▶ [DIRECTIONS] Copy out the full listing below as it stands, with its pictures left behind.

▶ [COLLECTED MATERIAL]

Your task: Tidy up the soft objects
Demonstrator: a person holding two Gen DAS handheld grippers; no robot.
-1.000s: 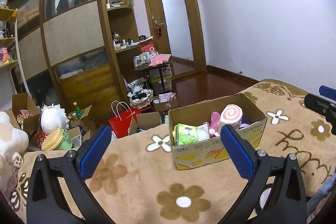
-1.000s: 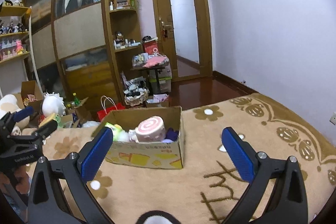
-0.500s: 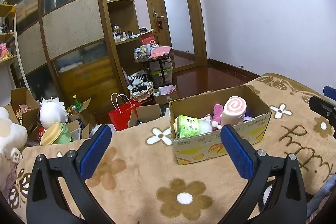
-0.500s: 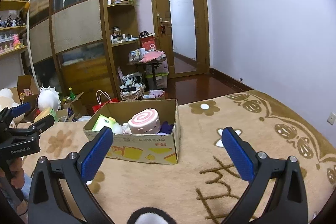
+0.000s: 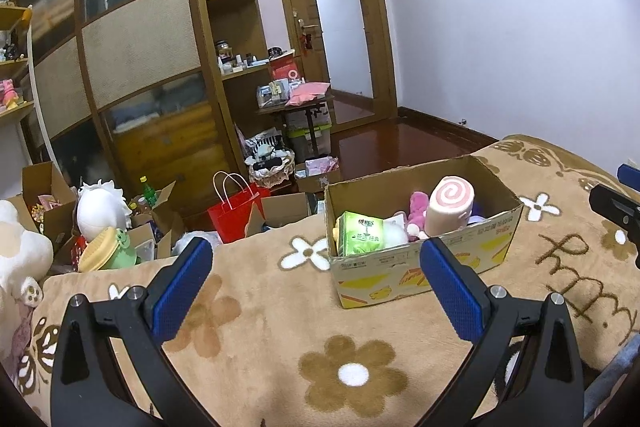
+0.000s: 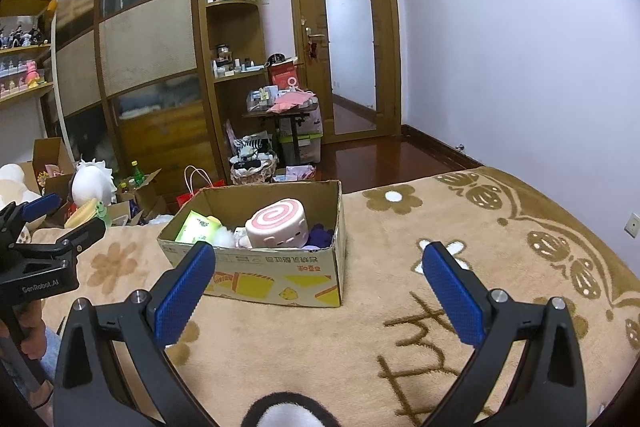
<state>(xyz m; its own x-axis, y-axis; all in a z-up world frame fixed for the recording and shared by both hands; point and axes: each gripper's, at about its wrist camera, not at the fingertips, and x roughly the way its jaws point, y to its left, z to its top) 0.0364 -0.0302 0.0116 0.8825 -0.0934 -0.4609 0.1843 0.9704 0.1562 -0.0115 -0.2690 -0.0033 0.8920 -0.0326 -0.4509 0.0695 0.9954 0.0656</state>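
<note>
A: How do the jaws stand?

B: On both tools they are wide apart and hold nothing. The left gripper (image 5: 316, 279) hangs above the flowered tan blanket (image 5: 256, 311), its blue pads (image 5: 182, 293) framing bare fabric. The right gripper (image 6: 318, 281) does the same on its side of the bed.

A: And the soft things?

B: They sit in a cardboard box (image 5: 424, 267) that rests on the blanket ahead of both tools, closer to the left gripper's right-hand pad. Inside, a pink swirl-roll plush (image 5: 450, 205) stands tallest, with a magenta plush (image 5: 418, 207) just beside it, a green tissue pack (image 5: 360, 233) at the box's left end, and something white between them. From the right wrist, the same box (image 6: 280, 275) shows the roll (image 6: 278, 225) near its middle and a dark purple item (image 6: 320, 235) against the right wall.

A: Anything nearer?

B: A black-and-white plush (image 6: 286, 411) peeks in at the bottom edge of the right view, under that gripper. Whether it touches, I cannot tell.

A: Beyond the bed?

B: A red bag (image 5: 236, 207), open cartons, white plush toys (image 5: 100, 205) on the floor, and a wooden wardrobe (image 5: 140, 67).
</note>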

▶ [EXERCISE SOLUTION]
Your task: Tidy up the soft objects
Demonstrator: a person holding two Gen DAS handheld grippers; no robot.
-1.000s: 
-1.000s: 
-0.500s: 
-0.500s: 
+0.000s: 
+0.000s: 
<state>(xyz m; its own x-axis, y-axis; all in a z-up world frame fixed for the recording and shared by both hands; point and axes: each gripper's, at about its wrist camera, not at the fingertips, and x roughly the way its jaws point, y to its left, z to its top) 0.0364 -0.0302 0.0116 0.8825 -0.0934 -0.4609 0.1843 0.9704 0.1562 -0.0115 -0.2690 -0.0033 0.8920 -0.0326 -0.4509 0.0695 0.9954 0.0656</state>
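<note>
A: How do the jaws stand?

B: On both tools they are wide apart and hold nothing. The left gripper (image 5: 316, 279) hangs above the flowered tan blanket (image 5: 256, 311), its blue pads (image 5: 182, 293) framing bare fabric. The right gripper (image 6: 318, 281) does the same on its side of the bed.

A: And the soft things?

B: They sit in a cardboard box (image 5: 424, 267) that rests on the blanket ahead of both tools, closer to the left gripper's right-hand pad. Inside, a pink swirl-roll plush (image 5: 450, 205) stands tallest, with a magenta plush (image 5: 418, 207) just beside it, a green tissue pack (image 5: 360, 233) at the box's left end, and something white between them. From the right wrist, the same box (image 6: 280, 275) shows the roll (image 6: 278, 225) near its middle and a dark purple item (image 6: 320, 235) against the right wall.

A: Anything nearer?

B: A black-and-white plush (image 6: 286, 411) peeks in at the bottom edge of the right view, under that gripper. Whether it touches, I cannot tell.

A: Beyond the bed?

B: A red bag (image 5: 236, 207), open cartons, white plush toys (image 5: 100, 205) on the floor, and a wooden wardrobe (image 5: 140, 67).
</note>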

Output for the exercise is complete.